Leyendo un fragmento de Iluminaciones de Walter Benjamin, donde se hacia una reflexión sobre El Castillo de Kafka, se me ocurría que lo que había separado a Walter Benjamin del nazismo había sido la muerte, y que esa separación sería infinita, porque siempre lo había sido, porque no hay en este texto ninguna mención a algo parecido a aquello que se cernía sobre él como una sombra amenazante, no hay en definitiva ninguna sospecha y por tanto ninguna maldad. La misma extraña sensación me produce leer El Quijote. ¿En qué lugar puede uno encontrar alguna huella de rencor o resentimiento por haber pasado Cervantes una larga y dura etapa de su vida en prisión en tierra extraña? ¿Cómo de alejado se encuentra un escritor cuando escribe de sus condiciones de cautiverio? Y para sus captores o, como en el caso de Benjamin, para sus perseguidores ¿cómo se hayan en ellos de presentes estas almas libres?
Es un enigma, sin duda, el que oculta las razones de este odio y esta aversión hacia figuras prominentes de la Historia, cuya pasión fundamental se halla tan alejada del mundo que otros quieren dominar, y que ellos hubieran cedido gustosos de haberlo podido hacer completamente mientras ejercitaban al mismo tiempo su amor por la escritura. Pero desgraciadamente en un mundo tan grande como el mundo que habitamos, que incluye la distancia insondable de la Historia y la conciencia infinita de los hombres, no había un lugar para Benjamin, no podía su escritura contagiarse de su amor por Kafka completamente, porque le faltaba o le sobraba algo excesivamente. Tanto, que su vida suponía un peligro para el régimen nacionalsocialista. Pero es que es muy difícil, leyendo a Benjamin, ver asomar el fantasma de sus enemigos, porque no hay en su prosa nada que no haga soñar.

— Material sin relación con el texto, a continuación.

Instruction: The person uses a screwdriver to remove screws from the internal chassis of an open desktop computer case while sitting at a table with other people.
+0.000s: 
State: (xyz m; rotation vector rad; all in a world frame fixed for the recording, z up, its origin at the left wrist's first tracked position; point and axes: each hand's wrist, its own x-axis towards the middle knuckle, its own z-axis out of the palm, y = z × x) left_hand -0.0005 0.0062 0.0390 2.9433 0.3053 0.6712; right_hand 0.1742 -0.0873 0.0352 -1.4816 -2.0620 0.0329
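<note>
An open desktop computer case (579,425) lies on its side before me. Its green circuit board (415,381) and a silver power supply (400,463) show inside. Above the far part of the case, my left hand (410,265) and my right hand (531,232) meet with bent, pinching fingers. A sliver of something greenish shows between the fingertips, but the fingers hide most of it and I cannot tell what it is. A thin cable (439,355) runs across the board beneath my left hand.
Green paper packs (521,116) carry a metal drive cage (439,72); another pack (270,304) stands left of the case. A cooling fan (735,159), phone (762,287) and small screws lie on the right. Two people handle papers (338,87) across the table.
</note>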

Solamente, podría ser que sus palabras escaparan a ese muro que crean los accidentes geográficos y que llamamos “nación” que hace crecer en su seno particularidades y costumbres diferenciales y que se convierten por contraste, no en variedades visitables divertidas y encantadoras de gestos y giros únicos como en el teatro, sino en signos de supremacía y distinción mas allá de toda duda, y muy pronto en categorías y verdades universales. Eso puede ser. Que alguien tomara en su mano el derecho a imponer “su justicia”, frente a la multiplicidad que descansa en la subjetividad y que despliega un paisaje interno con tanta belleza y armonía como pueda mostrar el mundo real, sin imponer en esa exploración sus reglas y condiciones, sino dejando que cada elemento encuentre su lugar conforme a su capacidad.
Así Benjamin confraternizaba con Kafka y nosotros con Benjamin, mientras en el mundo alguien podrá dedicarse a buscar culpables, de algo que los escritores no son responsables, pues lo que los escritores dejan no puede ser tan grave que suponga una amenaza, ni para la vida, ni para la eternidad.